The increase of solutes on root medium, mainly the ions, can promote a reduction of water absorption by plant root system, contributing to reduction of root conductivity. As consequence, the plant absorbs less water, and if the transpiration rate is higher than water absorption rate, and the result is a water deficit, which could result in photosynthetic rate reduction and growth rate reduction [40]. According to the figure below, salt stress effects in timescale alters initially, absorption of water and nutrients, and membranes permeability [41].
These previous changes reflect in nutritional and hydric balance of plants and promote changes in metabolism, in hormonal balance, gas exchange and ROS production. All these changes undertake cell expansion and division, vegetative and reproductive growth and acceleration of leaf senescence, which result in plant death [12].
An important strategy to avoid ion toxicity is the accumulation of ions during osmotic adjustment in vacuoles, where the ions are kept out of contact with cytosolic enzymes or organelles. Many halophytes utilize vacuolar compartmentalization of Na+ and Cl- to facilite osmotic adjustment that sustain or enhances growth in saline environments. When ions are compartmentalized in vacuoles, at the same time other solutes must accumulate in the cytoplasm to maintain water potential equilibrium within the cell, as example of these compatible solutes, can be cited the quaternary ammonium compounds, sugar alcohols, quaternary ammonium compounds (QACs) and tertiary sulfonium compounds (TSCs) [12].
According to [6], the growth responses to salinity stress occurs in two phases: a rapid and intense response to the increase in external osmotic pressure related to NaCl increase in the medium, which contribute to a stronger reduction in growth. Followed, it can be observed, a slower response due to toxic ion accumulation in tissues (Ionic phase), which is related to a severe toxicity in leaves, represented in most of times by chlorosis and can be originated necrosis in these tissues (See figure 8). Leaf injury and death is probably due to the high salt load in the leaf that exceeds the capacity of salt compartmentation in the vacuoles, causing salt to build up in the cytoplasm to toxic leaves [6,30]. These responses vary strongly between genotypes, salinity levels, soil and other abiotic factors [6].

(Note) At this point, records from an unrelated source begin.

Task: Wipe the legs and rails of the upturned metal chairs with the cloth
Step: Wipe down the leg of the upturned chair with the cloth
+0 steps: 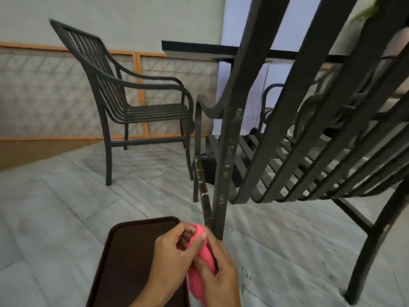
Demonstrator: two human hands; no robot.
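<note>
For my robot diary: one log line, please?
hands: left, right both grip pink cloth | place: beside dark metal chair leg | wiping: not yet

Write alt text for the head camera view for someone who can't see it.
Both hands, left hand and right hand, grip a pink cloth beside a scuffed chair leg. A brown tray lies on the floor; another metal chair stands behind.

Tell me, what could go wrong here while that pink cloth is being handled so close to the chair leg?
The dark metal chair leg looks flaked and rough, so the pink cloth, bunched between the left hand and right hand, might snag. The brown plastic tray lies on the floor underneath and could be knocked or stepped on.
</note>
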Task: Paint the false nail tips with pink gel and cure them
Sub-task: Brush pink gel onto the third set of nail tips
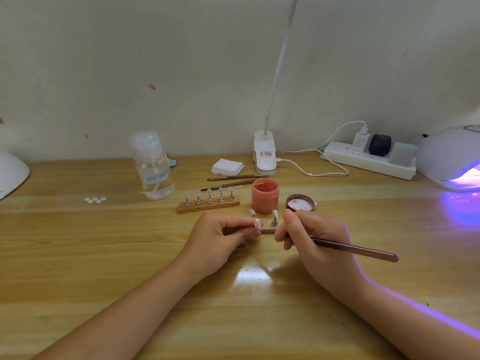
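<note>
Head cam: near to far
L hand (220,236): pinching nail tip (258,224), mid table (104,268)
R hand (315,236): gripping brush (358,249), bristle end hidden
Gel jar (265,194): open, just behind hands; lid (300,203) beside it
Rack (207,205): 5 tips, left of jar
Cure lamp (449,158): far right, lit purple

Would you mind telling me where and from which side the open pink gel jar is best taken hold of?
Grip the pink gel jar round its cylindrical side wall, below the open rim, fingers coming from the right rear. It stands upright with wet gel inside, so keep off the mouth. The nail-tip stand crowds its left, and both hands work just in front.
</note>
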The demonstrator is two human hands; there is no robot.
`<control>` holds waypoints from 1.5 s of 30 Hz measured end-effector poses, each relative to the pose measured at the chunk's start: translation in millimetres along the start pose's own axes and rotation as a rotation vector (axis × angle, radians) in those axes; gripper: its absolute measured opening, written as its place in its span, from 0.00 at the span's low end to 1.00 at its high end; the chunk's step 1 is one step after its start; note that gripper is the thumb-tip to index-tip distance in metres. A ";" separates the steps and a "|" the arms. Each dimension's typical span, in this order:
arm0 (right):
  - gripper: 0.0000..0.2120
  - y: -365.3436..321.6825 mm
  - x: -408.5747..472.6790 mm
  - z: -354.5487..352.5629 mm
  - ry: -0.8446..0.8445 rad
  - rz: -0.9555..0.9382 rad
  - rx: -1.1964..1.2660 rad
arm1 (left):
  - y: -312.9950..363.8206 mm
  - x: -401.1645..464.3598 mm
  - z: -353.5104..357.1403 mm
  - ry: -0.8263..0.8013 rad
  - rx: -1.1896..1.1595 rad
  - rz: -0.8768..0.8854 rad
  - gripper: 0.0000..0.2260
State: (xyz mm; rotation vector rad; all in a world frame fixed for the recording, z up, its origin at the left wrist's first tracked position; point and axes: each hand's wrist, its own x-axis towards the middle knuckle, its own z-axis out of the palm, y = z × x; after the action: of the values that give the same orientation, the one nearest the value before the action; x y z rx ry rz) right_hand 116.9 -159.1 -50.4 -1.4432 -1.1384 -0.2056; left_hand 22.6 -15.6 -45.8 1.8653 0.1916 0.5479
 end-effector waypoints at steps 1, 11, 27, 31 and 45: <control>0.17 -0.1 -1.0 -0.5 0.000 0.009 0.027 | -0.2 0.0 0.0 0.003 -0.004 -0.001 0.09; 0.14 0.4 1.8 2.1 0.028 -0.018 -0.039 | 0.9 -0.3 1.1 0.002 -0.035 0.005 0.06; 0.18 0.3 2.1 1.2 0.070 0.026 0.017 | 0.6 -0.1 1.0 0.018 -0.028 -0.012 0.05; 0.19 1.4 1.4 1.1 0.030 0.022 0.012 | -0.6 0.5 0.0 0.021 -0.008 0.001 0.08; 0.15 -0.5 2.3 1.5 0.046 -0.015 -0.056 | 0.8 0.4 0.5 0.021 -0.006 0.000 0.07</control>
State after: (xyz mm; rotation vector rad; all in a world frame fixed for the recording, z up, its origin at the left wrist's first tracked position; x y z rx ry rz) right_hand 117.0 -156.8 -48.9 -1.4720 -1.1135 -0.2820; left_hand 23.1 -16.2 -45.0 1.8546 0.2039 0.5676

Plants undergo characteristic changes from the time salinity stress is imposed until they reach maturity [30]. Salinity inhibition of plant growth is the result of osmotic and ionic effects and the different plant species have developed different mechanisms to cope with these effects [30]. The plant responses to salinity are different between the species, the salt levels and also depends of the time exposition. In the table below could be observed the plant response to salinity at different time scales [Table modified from 30].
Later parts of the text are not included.